Exercise instructions>
If a line contains the word "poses", include it in the count; state how many such lines the listing has and nothing else.

Data extracts>
***

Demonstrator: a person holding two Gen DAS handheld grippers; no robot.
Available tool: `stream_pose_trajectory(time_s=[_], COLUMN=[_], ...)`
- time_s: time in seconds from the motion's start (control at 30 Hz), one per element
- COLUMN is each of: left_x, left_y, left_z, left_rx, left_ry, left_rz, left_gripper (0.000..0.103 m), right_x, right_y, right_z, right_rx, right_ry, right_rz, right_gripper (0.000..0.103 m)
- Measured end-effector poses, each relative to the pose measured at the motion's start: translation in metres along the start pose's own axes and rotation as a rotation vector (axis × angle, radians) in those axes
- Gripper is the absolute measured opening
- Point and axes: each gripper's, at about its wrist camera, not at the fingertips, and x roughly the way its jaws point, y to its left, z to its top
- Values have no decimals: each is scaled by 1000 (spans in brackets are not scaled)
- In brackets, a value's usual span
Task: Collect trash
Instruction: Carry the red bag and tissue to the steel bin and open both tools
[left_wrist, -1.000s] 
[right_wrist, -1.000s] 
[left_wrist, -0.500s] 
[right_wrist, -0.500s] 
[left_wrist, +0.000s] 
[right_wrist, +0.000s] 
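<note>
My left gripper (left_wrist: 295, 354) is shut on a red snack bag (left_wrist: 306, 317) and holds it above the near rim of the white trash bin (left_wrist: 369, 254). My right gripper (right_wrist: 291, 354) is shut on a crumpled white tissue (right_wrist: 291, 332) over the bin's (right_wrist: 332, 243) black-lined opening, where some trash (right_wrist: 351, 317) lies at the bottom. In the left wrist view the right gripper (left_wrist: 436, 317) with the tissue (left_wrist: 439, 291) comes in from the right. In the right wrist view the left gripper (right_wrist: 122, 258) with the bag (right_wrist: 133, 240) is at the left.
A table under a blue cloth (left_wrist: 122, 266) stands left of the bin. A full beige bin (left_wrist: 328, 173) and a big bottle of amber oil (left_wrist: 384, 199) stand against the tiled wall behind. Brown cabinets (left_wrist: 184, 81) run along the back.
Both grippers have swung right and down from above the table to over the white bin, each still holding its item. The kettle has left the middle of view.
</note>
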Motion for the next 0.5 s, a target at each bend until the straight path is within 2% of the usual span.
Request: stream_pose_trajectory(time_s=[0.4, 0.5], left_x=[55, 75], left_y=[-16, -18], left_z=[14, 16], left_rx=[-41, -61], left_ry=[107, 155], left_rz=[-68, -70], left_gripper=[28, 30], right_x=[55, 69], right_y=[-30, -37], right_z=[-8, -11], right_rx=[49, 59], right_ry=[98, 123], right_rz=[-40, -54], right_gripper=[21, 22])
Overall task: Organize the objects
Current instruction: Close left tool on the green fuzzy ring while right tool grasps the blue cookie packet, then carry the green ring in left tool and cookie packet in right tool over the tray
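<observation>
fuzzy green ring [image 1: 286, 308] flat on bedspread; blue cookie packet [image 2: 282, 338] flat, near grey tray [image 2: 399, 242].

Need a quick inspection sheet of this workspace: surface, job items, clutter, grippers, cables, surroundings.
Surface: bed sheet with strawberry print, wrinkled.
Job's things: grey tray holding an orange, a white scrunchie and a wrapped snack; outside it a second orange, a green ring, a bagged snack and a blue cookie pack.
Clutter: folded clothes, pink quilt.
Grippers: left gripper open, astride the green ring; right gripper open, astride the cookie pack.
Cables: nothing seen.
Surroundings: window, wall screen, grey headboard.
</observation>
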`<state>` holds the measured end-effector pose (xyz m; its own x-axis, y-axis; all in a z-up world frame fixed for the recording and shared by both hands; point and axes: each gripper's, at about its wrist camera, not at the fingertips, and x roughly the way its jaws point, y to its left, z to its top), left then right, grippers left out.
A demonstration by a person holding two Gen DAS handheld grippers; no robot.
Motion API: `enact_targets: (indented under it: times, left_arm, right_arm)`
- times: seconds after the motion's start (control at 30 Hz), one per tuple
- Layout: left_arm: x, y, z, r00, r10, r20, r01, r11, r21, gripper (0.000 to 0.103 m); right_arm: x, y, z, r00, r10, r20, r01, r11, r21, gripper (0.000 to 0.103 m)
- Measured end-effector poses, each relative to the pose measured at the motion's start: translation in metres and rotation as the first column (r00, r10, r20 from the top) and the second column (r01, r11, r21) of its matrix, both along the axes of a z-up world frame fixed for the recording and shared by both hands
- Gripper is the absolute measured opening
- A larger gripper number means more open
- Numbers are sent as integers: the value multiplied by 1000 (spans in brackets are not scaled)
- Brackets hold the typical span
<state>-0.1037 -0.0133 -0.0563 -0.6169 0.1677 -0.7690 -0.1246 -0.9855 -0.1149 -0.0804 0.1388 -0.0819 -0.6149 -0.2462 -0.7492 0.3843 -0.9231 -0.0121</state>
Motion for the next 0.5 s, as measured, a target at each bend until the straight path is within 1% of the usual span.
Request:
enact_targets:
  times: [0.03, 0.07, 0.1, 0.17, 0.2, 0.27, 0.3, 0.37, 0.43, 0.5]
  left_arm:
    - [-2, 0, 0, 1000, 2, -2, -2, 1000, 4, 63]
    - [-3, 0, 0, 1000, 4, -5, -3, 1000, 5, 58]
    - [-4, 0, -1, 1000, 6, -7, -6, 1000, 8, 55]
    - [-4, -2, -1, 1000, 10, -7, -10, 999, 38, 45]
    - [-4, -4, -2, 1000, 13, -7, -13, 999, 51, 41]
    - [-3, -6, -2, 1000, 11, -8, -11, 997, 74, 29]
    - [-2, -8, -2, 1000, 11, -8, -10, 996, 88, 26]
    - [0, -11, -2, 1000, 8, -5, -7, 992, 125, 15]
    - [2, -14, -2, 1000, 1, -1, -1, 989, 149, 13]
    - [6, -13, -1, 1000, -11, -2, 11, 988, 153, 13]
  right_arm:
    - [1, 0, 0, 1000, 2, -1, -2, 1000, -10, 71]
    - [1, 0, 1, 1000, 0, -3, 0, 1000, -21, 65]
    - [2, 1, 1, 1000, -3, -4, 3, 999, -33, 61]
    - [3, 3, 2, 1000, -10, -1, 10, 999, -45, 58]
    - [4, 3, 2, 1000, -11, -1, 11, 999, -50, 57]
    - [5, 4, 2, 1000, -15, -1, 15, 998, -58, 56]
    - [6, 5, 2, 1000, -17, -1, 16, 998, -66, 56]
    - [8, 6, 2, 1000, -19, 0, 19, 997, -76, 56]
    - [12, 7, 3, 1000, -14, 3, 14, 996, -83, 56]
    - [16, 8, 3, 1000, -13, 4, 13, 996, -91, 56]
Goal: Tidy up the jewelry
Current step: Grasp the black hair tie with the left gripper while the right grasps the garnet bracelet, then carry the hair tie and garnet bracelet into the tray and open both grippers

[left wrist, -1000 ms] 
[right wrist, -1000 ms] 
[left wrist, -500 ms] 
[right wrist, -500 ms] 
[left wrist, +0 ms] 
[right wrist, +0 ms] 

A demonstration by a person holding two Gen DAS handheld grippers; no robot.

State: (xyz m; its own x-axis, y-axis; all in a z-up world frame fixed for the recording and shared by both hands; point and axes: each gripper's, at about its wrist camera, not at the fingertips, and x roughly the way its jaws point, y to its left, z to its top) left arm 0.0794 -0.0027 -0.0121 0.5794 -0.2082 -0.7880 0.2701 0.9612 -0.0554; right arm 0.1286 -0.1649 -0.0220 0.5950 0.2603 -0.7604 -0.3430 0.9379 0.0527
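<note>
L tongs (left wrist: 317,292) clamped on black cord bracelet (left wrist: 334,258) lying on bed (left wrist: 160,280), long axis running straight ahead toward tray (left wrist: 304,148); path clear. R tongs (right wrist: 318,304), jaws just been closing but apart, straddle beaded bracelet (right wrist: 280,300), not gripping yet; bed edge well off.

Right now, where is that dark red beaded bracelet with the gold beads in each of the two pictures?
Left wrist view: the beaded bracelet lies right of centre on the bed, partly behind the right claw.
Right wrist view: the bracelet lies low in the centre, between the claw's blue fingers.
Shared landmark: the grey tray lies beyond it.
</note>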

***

Answer below>
2